第六十回绝永患街头埋鬼物 起深惊桥下见幽灵(第3/4页)
蓝辛石这夜在席上被主人敬了多少杯酒,已喝得有八九成醉意了。天色也己过了二更,此时正是四月间初夏天气,夜间的月光甚好。刘家原挽留蓝辛石休息一夜,次日才回苗峒去的。蓝辛石不肯在汉人家歇宿,定要乘着酒兴,踏月回家,荆家的主人只得谢了他,和柳迟同送出来。柳迟有些依依不舍的说道:“我们在这时别后,不知又须甚么时候,才得见面。”蓝辛石回身笑道:“这有何难,我们不久便又有见面的时候。”柳迟心里想问究在何时,应在何处?只是还没问出来,偶然一眼向前面桥上望去,忽见一个黑影,伏在桥那边石柱之下。柳迟生成的一双明察秋毫的眼,没有能在他眼前逃得过去的形影。当时既发见桥柱下的黑影,便停了那话不问,悄悄的指着那桥柱,对蓝辛石把所见的情形说了,蓝辛石胡乱向桥上看了看,摇头说道:“月光底下看不分明,有我在这里,有甚么东西敢来这桥上伏着。我就得经过桥上走过去,你们在此等着,看有甚么没有?”说罢,一路趔趔趄趄的走向桥上去了。直走过桥那边。回头大笑道:“可瞧着了甚么吗?”觅刘柳二人都转身进去了,才径向归家的这条路上,高一步,低一步,一偏一倒的走。
这时虽是初夏的天气,然深宵半夜,又在山野之间,一阵阵冷风吹来,仍不免吹得肌肤起粟。
蓝辛石初从刘家出来的时候,因酒喝的多了。有些发热,将胸前的衣服解开,袒出胸膛来。走了一会,被几阵冷风,吹的觉得有些寒侵肌肉,其得仍将胸前的衣服理好,酒意也被吹醒了几成。
他是醉后的人,又在这种清凉的深夜,独自行走丛山旷野之中,心境自不期然而然的觉着凄楚,无端的要发生许多感喟。蓝辛石身抱奇能绝艺,并擅文才,这种能为的人,在汉人当中,尚千万人难得一个,何况是在苗族里面呢?然蓝辛石尽管有这般奇能绝艺,终日只在苗峒中,仗着一己能为,替同族人除害,如毒蛇猛兽、野魅山魈等类伤人的恶物,不遇在他手里则已,一落到他手里,便休想能脱逃出去。和他同族的苗人,都能享受他的利益,而他却丝毫没有腾达得意的机会。
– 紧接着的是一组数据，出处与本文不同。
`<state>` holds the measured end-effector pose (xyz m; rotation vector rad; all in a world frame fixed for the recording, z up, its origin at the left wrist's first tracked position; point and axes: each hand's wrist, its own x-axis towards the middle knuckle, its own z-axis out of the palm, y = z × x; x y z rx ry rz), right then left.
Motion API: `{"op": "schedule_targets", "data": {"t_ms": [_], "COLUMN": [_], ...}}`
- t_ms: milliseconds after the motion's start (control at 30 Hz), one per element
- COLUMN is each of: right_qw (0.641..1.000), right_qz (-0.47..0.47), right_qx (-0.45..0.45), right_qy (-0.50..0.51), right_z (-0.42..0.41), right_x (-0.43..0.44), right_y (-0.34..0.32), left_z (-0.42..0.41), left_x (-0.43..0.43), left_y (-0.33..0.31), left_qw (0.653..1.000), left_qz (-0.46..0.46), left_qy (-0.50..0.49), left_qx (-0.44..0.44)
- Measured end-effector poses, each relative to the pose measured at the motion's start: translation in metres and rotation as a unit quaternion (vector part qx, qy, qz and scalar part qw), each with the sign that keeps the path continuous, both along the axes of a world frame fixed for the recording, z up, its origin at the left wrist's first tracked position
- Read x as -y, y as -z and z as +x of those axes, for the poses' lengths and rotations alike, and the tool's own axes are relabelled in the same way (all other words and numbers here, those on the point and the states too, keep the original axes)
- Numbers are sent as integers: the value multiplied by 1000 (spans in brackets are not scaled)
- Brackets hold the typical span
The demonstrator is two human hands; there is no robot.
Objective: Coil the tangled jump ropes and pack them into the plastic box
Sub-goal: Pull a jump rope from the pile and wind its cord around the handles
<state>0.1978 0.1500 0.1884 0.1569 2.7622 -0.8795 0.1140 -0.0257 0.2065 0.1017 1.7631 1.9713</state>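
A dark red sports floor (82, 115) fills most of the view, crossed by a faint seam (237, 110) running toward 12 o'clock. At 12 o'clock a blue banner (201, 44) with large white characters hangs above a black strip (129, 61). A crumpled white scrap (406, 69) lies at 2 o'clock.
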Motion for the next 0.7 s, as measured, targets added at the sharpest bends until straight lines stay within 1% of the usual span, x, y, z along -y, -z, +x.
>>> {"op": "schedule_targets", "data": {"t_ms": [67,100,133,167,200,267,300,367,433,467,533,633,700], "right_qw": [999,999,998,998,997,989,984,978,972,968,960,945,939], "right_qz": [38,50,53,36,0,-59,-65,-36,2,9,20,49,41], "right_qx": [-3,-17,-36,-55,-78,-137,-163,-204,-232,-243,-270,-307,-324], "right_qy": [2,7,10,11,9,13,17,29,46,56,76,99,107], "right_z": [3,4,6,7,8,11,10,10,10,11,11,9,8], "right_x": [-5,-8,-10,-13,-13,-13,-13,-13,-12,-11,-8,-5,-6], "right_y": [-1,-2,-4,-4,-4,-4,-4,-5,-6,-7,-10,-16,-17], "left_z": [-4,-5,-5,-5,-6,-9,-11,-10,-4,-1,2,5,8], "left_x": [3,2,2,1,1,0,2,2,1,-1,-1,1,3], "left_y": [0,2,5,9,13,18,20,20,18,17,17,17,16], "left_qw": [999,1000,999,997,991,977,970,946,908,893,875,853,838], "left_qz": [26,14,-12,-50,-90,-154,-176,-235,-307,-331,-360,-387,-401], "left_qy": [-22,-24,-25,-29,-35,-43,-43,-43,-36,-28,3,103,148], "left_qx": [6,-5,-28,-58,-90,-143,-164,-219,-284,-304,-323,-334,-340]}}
他的神力是得之于天的,并不是由练习得来,他在十零岁还未成年的时分,最喜在山涧里面寻觅鱼虾,弄回家下饭,每日总得去山涧中盘桓好一会。附近他家的一条山涧,某处有岩,某处有穴,他都探寻得异常熟悉。这日,他正去涧中捕鱼,忽见一条碗口粗细的大蛇,约有二三丈长,遍体赤鳞,在涧水里面翻来滚去,好像洗澡的样子,搅得涧水四面溅泼,涧边的砂石都飞扬起来。
这种骇人的情形,若在寻常未成年的小孩看了,能不吓得两腿酸软,连跑也跑不动么?但蓝辛石生成是这些恶物的对头,见面不但毫不害怕,并且立时怒从心上起,恶向胆边生,恨不得一下将这赤蛇打死。
只是他向来捕捉鱼虾,就是凭一双空手,不曾携带一尺长的器具来。这蛇如此长大,又在涧水之中,赤手空拳,如何能打得死呢?心里一着急,就四处寻觅可以当兵器的东西。涧边岩穴里面,他平日都摸熟了,记得有一个穴内,时常有一件圆而且硬的长东西触手,仿佛是钉下去保护涧边的木桩。平日因无可用之处,就触手也不在意,于今既用得着打蛇的兵器,不由得想起来了。
连忙跑到那穴旁伸手往穴内一摸,果然还在里面触手。即握住一摇,似手钉的很牢,随手不能摇动。遂伸进两手去,竭力往穴外一拖。想不到用力过猛,几乎仰后跌了一交,那东西居然被拖了出来,甚是沉重。看时,不禁吃了一惊,哪里是甚么木桩呢,原来是好好的一把大砍刀,连柄有四尺多长,五寸多宽,刀背有二寸来厚,刀口虽不甚锋利,然逆料用斩这蛇,是断没有斩不死的。